The number of normal notes is calculated from the note-length data set in the register QR1 ; and this number is set in the note-number register N1. (7) Note-number register N2 for grouped notes

The number of grouped notes is calculated from the note-length data set in the register QR2 ; and this number is set in the note-number register N2. (8) Bar-length register TO

The number of normal notes, which corresponds to the bar length set in the register T1, is compared with the number of grouped notes, which corresponds to the bar length set in the register T2 ; and then, one of them, which is greater than another of them, is selected and the corresponding bar length is set in the bar-length register T0. (9) Tempo register TEMPO

Tempo data representative of a tempo value, which is indicated by the number of crotchets to be played in one minute, is calculated from the bar length set in the register T0 ; and this tempo data is set in the tempo register TEMPO. (10) Time-number register MT

One of the aforementioned time numbers 0-5 is set in the time-number register MT. (11) Variable register i

A variable, which is selected from integral numbers `1`, `2`,`3`, . . . is set in the variable register i. (12) Tie register TIE

The tie register TIE provides a matrix of storage areas as shown in FIG. 5, wherein each column is represented by each of the time numbers 0-5 set in the register MT, while each row is represented by each of the variables set in the register. Herein, each storage area stores the number of notes representative of one sound which is continuously sounded between two measures across the bar-line. If the time number is denoted by a symbol `TM` and the variable is denoted by a symbol `i`, each storage areas is specified by a coordinate-like symbol "TIE(MT,i)"; and its stored value is expressed by "TIE(a.b)". (13) Note-length-difference register D

The structure of the note-length-difference register D is similar to the structure of the tie register TIE (see FIG. 5). Herein, a note-length difference is calculated by subtracting an average value, among the note lengths for weak-beat timings, from an average value among the note lengths for strong-beat timings; hence, each of the storage areas of the note-length-difference register D stores the note-length difference. As similar to the tie register TIE, each storage area of the note-length-difference register D is specified by a symbol "D(MT,i)" and its stored value is expressed by a symbol "D(a,b)".

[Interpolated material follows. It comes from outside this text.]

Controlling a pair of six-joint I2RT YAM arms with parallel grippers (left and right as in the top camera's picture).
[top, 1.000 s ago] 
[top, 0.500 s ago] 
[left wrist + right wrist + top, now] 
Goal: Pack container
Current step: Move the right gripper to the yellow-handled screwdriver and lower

Next, the operations of the present embodiment will be described with reference to the flowcharts.

FIG. 6 shows a main routine for the performance-information analyzing processing. In first step 30 of the main routine, a melody input processing is performed in connection with the keyboard 12 or the input device 26. Through the melody input processing, melody-performance data are stored in the input storage portion 20a of the memory 20 as shown in FIG. 2A.

In step 32, processing for the detection and storage of the key-on intervals is performed. Herein, the key-on-interval data, representative of the difference between the key-on timings, is calculated by the aforementioned equation of "TK =K2 -K1 " with respect to each of the musical tones S1, S2, . . . sequentially designated. Then, each key-on-interval data, accompanied with the pitch data, is stored in the buffer storage portion 20b shown in FIG. 2A.

In step 34, a subroutine of quantization processing is executed. In next step 36, a subroutine of bar-line processing is executed. The contents of those subroutines will be described in detail with reference to the flowcharts shown in FIGS. 7, 9A and 9B respectively.

FIG. 7 shows the subroutine of quantization processing. In first step 40 of this subroutine, the aforementioned interval-unit number KI is calculated with respect to each key-on-interval data TK, stored in the buffer storage area 20b, by the aforementioned equation of "KI=TK /20"; and then, the frequent-interval-unit number KIMAX is set in the register DMAX. If the key-on interval of TK =600 [ms]occurs most frequently, the frequent-interval-unit number KIMAX is calculated as follows:

KIMAX =600/20=30

Hence, that number `30` is set in the register DMAX. Incidentally, if there exist multiple key-on intervals, whose frequency of occurrence is the greatest, the largest key-on interval is selected and is set in the register DMAX.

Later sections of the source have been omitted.